Hopefully they take full interest and I can get rid of those nasty, expensive little huts and log type things.


----------



## nain (Jan 27, 2007)

Please upload pics of the ready coconut shells if possible, I am interested to make something similar for my rats... Thank you


----------



## sawyerashton (Dec 14, 2009)

From everything that I've found, it's fine for them (in moderation of course) I take the meat out of the shells so that they don't have that to snack on all the time and just use the shell as a chew toy.


----------



## sawyerashton (Dec 14, 2009)

Eme-Leigh: I'm sure you are like me and like to see the proof with your own eyes. I don't always like to go on peoples' words without doing my own research. Here's a few links that I found:

http://exoticpets.about.com/od/careofrats/qt/ratstoys.htm
http://www.candida-cure-recipes.com/benefits-of-coconut-oil.html
http://www.suite101.com/blog/miacarter/q_is_coco_bedding_safe_for_rats
http://www.freewebs.com/rattyrescue/azratsafefoods.htm


----------



## AMJ087 (Aug 27, 2008)

sawyer do you have pictures we can see? Im really interested.


----------



## sawyerashton (Dec 14, 2009)

No, no pictures yet. I'll try to get some either tonight or tomorrow.


----------



## sawyerashton (Dec 14, 2009)

Here they are. Sorry it took so long for the pictures. AND I never seem to have rats in the pictures. They can't be trusted with the doors open! Neither can the dog.
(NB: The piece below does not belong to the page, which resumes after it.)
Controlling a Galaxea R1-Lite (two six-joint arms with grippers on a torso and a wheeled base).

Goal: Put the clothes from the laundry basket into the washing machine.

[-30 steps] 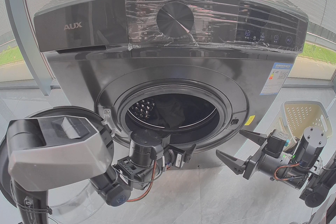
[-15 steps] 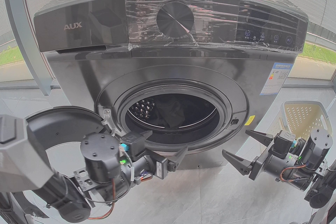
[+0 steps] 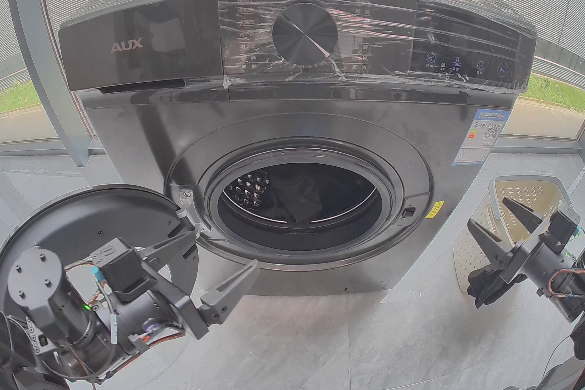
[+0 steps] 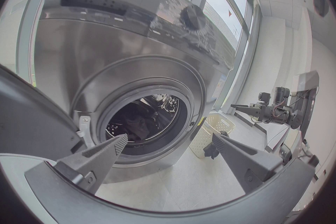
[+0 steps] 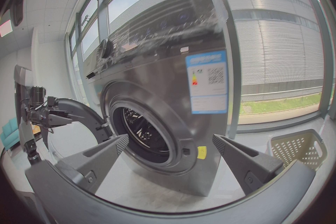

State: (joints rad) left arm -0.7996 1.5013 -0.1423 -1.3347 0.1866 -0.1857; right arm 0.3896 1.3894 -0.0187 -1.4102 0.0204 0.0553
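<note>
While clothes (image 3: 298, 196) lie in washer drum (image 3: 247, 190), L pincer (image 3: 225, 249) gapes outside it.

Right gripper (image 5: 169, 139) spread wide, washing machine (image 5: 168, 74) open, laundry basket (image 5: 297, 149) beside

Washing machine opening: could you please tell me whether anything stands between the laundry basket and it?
Nothing visible does. The door is swung open to the left, and bare floor lies between the opening and the laundry basket. The open left gripper is by the door, the open right gripper at the basket.
</note>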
Both of the shells had some meat in them but that has been eaten over the past few days.


----------



## AMJ087 (Aug 27, 2008)

thats really neat. great idea


----------



## jeffanie96 (Mar 15, 2010)

my rats did this too.


----------



## sawyerashton (Dec 14, 2009)

How'd you get the meat out of that small hole? That's what I wanted to do but the meat was too firm.


----------



## Hartmut (Mar 24, 2010)

Hi,

I prefer using a tool for my power drill

tool

Here's the result:
result

(Sorry, failed to include fotos directly)


Cheers, Hartmut


----------